A Russian prosecutor on Monday requested a nine-year prison sentence for Kremlin critic Ilya Yashin for denouncing Vladimir Putin's military intervention in Ukraine.
According to the prosecution, Yashin, a 39-year-old former Moscow city deputy, was guilty of claiming that the occupying Russian military had been responsible for the massacre of civilians in the Kyiv suburb of Bucha in a discussion about the current Russian government during a YouTube stream in April.
Yashin is being tried under new laws that came into force after February, when fighting intensified in Ukraine, to penalize what the authorities deem to be damaging or false information about the Russian military.

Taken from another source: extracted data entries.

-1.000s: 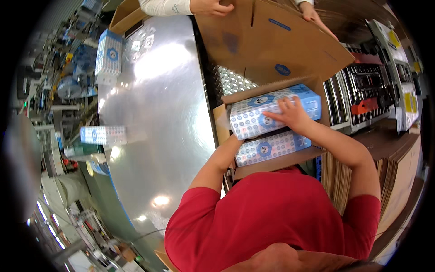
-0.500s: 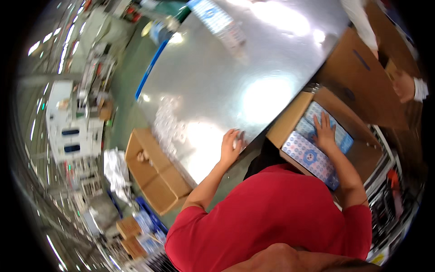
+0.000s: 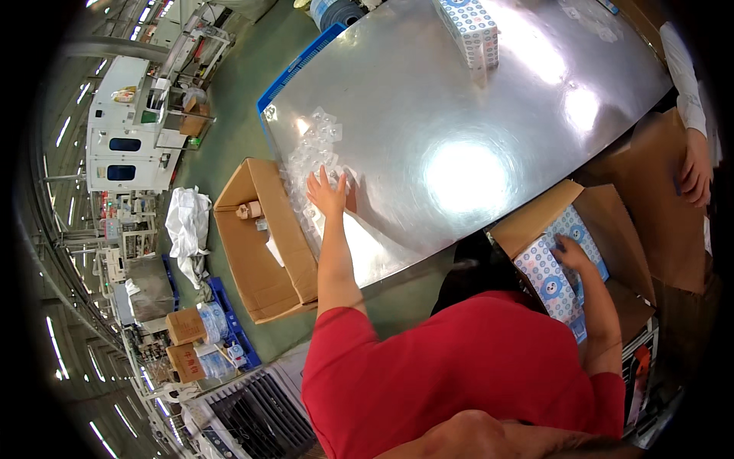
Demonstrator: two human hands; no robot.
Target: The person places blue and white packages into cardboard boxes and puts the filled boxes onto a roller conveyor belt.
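Observation:
My left hand is open, fingers spread, over a scatter of small clear plastic pieces at the left edge of a shiny metal table. Nothing shows in its grip. To the right, my right hand reaches into an upright cardboard box. Its fingers look apart and touch the packed cartons; their tips are partly hidden. One white-and-blue patterned carton lies nearer me, and another blue patterned carton sits beside it.
An open cardboard box stands against the table's left side, small items inside. Another patterned carton is at the table's far side. At right, a co-worker's hand hangs by a large brown box. Boxes rest on a blue pallet.
My left hand has moved from the table's near edge leftward to the clear pieces, fingers spreading. My right hand, flat on the cartons before, now has its fingers bent lower. The view has shifted.

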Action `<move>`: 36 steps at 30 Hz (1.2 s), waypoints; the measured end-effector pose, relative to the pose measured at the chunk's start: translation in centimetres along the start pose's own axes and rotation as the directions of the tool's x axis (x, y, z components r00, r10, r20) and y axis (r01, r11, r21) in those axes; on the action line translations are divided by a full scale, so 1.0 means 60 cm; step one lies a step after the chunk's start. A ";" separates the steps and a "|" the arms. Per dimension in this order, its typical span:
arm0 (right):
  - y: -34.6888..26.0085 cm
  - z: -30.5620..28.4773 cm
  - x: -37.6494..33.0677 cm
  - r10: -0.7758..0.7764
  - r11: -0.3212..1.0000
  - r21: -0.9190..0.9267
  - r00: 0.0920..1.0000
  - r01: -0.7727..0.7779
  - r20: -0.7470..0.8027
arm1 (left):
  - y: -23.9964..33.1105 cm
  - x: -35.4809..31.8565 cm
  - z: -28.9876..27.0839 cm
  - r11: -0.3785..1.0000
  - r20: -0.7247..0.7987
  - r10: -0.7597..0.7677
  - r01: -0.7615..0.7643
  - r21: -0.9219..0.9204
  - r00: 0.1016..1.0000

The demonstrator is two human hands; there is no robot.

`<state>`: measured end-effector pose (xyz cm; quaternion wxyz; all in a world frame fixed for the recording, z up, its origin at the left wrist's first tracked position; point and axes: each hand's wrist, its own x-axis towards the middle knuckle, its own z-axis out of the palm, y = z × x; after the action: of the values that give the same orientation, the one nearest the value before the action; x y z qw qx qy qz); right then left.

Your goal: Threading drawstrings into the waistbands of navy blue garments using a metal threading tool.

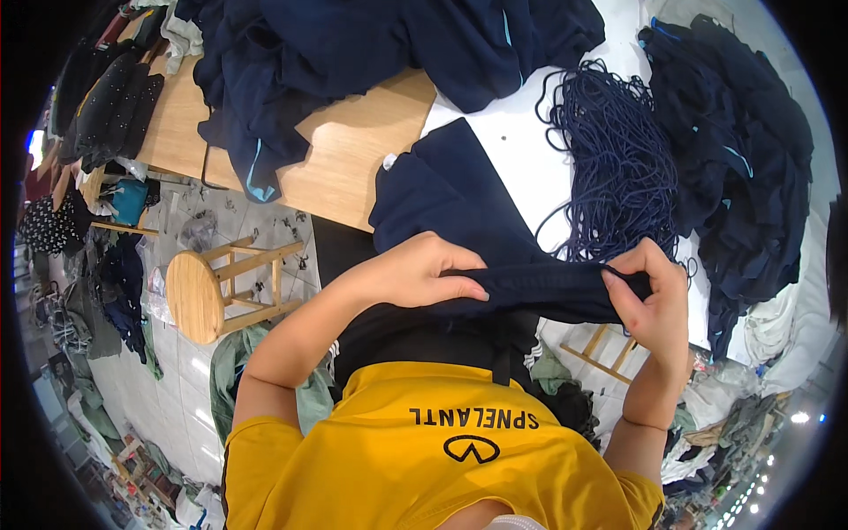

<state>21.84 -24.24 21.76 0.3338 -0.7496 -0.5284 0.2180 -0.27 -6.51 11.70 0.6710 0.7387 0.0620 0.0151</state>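
Narrow lane over white tabletop (524, 159), between navy garment (450, 185) and tangled cord heap (623, 159); navy cloth pile (746, 141) blocks right, beyond cords.

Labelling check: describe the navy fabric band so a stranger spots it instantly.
Find the table across the top, then the yellow shirt below. Between them, the navy fabric band runs from left hand to right hand. The navy heap and cord tangle beyond lie on the table; the band alone is held.
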 end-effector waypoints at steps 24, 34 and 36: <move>0.073 0.127 0.014 0.190 0.859 0.391 0.914 -0.332 0.358 | -0.046 -0.031 -0.013 0.982 -0.238 -0.188 0.185 -0.036 0.953; 0.080 0.135 0.002 0.203 0.938 0.254 0.968 -0.235 0.146 | -0.059 -0.042 -0.007 0.909 -0.188 -0.313 0.237 -0.342 0.931; 0.077 0.139 -0.001 0.184 0.951 0.235 0.979 -0.201 0.093 | -0.059 -0.038 -0.006 0.909 -0.202 -0.312 0.230 -0.349 0.928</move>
<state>19.12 -23.03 12.70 0.3815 -0.7428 -0.4336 0.3387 -2.83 -6.07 8.37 0.7634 0.5964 0.2466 0.0252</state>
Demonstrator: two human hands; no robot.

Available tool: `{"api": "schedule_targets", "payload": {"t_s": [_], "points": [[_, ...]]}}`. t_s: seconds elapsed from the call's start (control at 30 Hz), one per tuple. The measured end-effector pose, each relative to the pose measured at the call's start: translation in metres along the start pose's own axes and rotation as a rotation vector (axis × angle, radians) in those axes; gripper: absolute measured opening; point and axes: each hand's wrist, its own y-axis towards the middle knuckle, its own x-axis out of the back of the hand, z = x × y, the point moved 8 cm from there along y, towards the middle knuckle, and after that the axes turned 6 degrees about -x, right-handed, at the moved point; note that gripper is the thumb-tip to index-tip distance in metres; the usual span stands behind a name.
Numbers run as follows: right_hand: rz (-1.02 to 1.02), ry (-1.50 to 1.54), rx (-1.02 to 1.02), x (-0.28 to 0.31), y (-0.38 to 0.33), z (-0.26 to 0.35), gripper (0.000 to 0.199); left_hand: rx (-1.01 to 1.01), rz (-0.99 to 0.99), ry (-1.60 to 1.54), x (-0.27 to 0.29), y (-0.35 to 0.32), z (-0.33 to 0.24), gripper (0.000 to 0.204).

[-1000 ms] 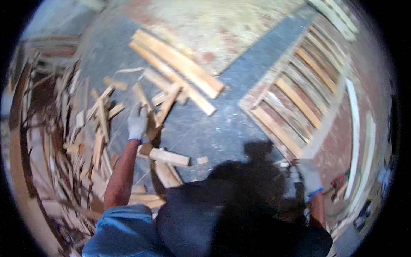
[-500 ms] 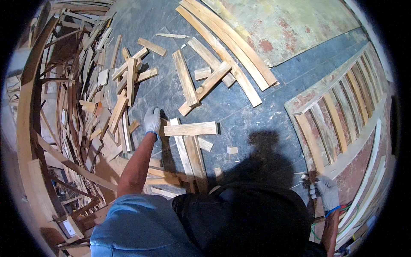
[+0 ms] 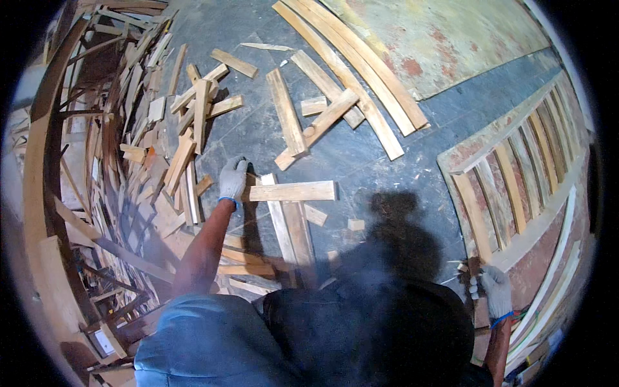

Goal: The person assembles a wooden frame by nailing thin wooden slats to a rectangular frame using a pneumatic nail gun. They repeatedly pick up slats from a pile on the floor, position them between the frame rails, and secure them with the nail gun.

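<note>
Pale wood everywhere: the gloved left hand (image 3: 232, 179) closes its grip on the end of a short flat offcut plank (image 3: 293, 191), crosswise over two boards, easy to lift. Gloved right hand (image 3: 495, 290) clutches a small wooden-handled tool (image 3: 474, 266) beside the slatted frame (image 3: 509, 187).

We see one view only, from a fisheye camera on the head, looking steeply down over the person's own torso at the floor (image 3: 361, 161) close below. Straight planks bend toward the rim, and both forearms enter from the lower edge.
</note>
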Motion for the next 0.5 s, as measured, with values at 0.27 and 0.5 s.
{"api": "schedule_targets", "payload": {"t_s": [0.27,0.5], "points": [[-0.066,0.023,-0.016,0.018,0.006,-0.023,0.024,-0.009,-0.294,0.471,0.060,0.033,0.004,0.041],[-0.091,-0.023,-0.018,0.022,0.004,-0.028,0.025,-0.034,-0.286,0.290,0.091,0.151,-0.006,0.046]]}}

Yashin was one of the few Kremlin critics who refused to leave the country after Putin sent troops into Ukraine on Feb. 24. Since then he has regularly condemned the Kremlin's offensive on his YouTube channel, which has 1.3 million subscribers.
The former Moscow city councilor is an ally of jailed opposition leader Alexei Navalny and was close to Boris Nemtsov, an opposition politician assassinated near the Kremlin in 2015.
In a court hearing last month, Yashin flashed a peace sign and said he loved Russia and that he was prepared to "pay with my freedom" to remain in the country.
Prosecutors in November argued that Yashin had "inflicted considerable damage to Russia" and "increased political tensions" when Russian troops were fighting in Ukraine.
"This is pure political performance, it has nothing to do with the law,” Russian journalist Vasily Polonsky wrote on Telegram, suggesting that people should listen to The Beatles' "Back in the U.S.S.R." while listening to the prosecutor's speech.